◆ What needs to be done ◆
Across these entries, report how many lines include the string "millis", with nothing but the number.
*** Opening of Data shown ***
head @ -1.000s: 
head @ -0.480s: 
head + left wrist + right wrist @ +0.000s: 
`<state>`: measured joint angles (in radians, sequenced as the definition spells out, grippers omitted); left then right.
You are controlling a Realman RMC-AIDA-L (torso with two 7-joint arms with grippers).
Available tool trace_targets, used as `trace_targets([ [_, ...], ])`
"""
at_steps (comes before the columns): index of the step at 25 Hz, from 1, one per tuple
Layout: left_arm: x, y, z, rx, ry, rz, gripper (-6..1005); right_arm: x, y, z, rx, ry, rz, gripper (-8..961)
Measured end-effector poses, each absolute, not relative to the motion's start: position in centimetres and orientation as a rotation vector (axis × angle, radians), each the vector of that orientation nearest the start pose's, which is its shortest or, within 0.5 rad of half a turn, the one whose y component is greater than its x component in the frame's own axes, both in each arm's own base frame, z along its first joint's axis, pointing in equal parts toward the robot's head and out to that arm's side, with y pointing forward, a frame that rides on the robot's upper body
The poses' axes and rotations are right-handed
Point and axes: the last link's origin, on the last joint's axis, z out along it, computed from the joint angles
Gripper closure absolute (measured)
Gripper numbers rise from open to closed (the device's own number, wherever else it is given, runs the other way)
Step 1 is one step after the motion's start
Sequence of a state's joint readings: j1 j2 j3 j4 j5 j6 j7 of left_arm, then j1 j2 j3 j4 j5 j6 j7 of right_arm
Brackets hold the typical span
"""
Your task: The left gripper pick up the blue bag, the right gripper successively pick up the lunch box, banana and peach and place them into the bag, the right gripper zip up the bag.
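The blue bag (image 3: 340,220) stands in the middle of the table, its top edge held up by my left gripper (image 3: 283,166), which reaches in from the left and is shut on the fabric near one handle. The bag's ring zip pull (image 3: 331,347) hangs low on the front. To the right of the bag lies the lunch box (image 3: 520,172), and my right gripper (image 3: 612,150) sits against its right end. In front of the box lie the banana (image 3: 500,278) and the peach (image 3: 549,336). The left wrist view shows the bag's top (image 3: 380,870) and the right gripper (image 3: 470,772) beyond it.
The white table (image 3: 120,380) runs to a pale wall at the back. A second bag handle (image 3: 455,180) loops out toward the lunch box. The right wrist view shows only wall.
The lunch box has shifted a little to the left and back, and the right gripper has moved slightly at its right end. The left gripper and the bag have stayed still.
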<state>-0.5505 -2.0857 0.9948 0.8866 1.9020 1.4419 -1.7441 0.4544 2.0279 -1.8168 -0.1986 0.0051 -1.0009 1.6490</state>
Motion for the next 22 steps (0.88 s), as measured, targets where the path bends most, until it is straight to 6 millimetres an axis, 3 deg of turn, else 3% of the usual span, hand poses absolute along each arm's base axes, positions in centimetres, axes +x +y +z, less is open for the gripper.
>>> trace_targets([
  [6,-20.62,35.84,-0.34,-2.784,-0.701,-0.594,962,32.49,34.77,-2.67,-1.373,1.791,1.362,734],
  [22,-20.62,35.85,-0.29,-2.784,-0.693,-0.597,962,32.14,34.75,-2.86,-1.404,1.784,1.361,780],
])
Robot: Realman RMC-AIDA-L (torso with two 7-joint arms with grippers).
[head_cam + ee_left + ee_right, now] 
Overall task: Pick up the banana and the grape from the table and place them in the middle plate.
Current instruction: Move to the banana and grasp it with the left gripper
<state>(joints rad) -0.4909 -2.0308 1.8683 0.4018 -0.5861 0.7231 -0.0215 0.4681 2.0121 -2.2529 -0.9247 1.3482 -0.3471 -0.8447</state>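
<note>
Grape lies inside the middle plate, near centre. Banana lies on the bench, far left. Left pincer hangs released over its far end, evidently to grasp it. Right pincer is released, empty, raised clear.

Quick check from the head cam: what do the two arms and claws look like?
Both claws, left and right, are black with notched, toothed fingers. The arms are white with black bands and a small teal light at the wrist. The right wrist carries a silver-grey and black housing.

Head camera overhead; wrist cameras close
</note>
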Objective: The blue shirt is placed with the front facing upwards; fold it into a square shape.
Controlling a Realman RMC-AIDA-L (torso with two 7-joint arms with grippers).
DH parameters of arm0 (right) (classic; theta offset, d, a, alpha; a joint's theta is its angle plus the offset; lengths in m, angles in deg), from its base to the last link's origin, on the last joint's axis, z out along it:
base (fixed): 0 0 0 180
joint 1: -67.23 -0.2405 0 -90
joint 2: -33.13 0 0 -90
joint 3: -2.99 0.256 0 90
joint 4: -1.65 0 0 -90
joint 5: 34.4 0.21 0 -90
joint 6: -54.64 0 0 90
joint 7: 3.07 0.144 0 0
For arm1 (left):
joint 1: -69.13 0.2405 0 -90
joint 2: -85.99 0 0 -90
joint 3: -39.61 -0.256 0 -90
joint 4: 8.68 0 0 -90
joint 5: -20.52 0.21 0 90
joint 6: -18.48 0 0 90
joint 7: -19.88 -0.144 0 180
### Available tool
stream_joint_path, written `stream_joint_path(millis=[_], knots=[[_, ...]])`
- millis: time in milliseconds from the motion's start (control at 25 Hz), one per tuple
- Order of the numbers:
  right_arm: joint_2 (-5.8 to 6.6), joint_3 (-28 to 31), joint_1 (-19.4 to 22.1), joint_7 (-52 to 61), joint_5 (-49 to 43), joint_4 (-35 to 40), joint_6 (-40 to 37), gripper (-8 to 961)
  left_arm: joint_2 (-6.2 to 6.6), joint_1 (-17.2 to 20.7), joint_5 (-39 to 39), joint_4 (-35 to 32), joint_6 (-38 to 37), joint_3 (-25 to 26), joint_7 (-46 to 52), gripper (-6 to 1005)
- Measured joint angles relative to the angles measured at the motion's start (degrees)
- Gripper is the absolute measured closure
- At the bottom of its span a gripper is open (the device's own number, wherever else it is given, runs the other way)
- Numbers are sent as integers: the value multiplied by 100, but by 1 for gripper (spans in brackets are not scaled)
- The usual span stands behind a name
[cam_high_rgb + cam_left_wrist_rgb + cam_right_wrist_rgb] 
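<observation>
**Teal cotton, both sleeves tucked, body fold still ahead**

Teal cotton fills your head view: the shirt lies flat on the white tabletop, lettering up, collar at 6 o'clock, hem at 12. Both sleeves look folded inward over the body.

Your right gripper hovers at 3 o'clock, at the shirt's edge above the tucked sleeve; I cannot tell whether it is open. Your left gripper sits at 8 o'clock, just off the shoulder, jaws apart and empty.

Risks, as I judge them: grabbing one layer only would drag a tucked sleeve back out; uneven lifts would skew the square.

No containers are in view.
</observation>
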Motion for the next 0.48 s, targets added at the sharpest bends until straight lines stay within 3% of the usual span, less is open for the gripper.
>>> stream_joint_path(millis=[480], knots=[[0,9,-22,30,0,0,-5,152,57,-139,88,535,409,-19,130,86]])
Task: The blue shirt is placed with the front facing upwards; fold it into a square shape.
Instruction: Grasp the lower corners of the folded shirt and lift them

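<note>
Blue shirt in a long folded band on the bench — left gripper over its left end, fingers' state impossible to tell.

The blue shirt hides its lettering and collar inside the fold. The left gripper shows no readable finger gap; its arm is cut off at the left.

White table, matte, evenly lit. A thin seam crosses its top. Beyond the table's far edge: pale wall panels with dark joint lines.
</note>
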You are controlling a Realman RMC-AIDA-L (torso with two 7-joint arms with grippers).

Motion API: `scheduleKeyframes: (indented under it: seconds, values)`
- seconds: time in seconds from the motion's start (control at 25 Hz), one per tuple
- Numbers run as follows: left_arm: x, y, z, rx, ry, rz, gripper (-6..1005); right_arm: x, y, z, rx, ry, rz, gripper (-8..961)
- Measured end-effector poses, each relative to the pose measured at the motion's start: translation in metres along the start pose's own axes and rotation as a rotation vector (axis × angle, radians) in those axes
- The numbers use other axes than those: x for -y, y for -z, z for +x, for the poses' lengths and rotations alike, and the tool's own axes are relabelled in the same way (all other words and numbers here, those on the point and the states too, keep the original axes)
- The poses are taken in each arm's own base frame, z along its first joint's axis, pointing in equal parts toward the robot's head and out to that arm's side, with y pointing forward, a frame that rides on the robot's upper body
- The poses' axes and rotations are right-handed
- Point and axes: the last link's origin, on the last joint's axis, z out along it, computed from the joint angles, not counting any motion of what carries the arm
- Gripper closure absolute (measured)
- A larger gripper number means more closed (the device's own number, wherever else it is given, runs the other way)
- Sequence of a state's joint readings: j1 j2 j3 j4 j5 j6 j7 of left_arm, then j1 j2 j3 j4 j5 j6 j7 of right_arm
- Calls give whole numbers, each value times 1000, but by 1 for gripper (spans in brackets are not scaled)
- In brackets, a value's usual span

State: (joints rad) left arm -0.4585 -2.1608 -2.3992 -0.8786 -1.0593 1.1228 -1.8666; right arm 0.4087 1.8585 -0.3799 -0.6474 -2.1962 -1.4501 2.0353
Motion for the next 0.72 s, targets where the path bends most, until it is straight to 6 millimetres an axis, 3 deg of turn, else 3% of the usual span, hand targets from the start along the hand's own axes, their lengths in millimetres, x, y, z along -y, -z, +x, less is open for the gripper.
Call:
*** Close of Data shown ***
◆ Exercise output ◆
3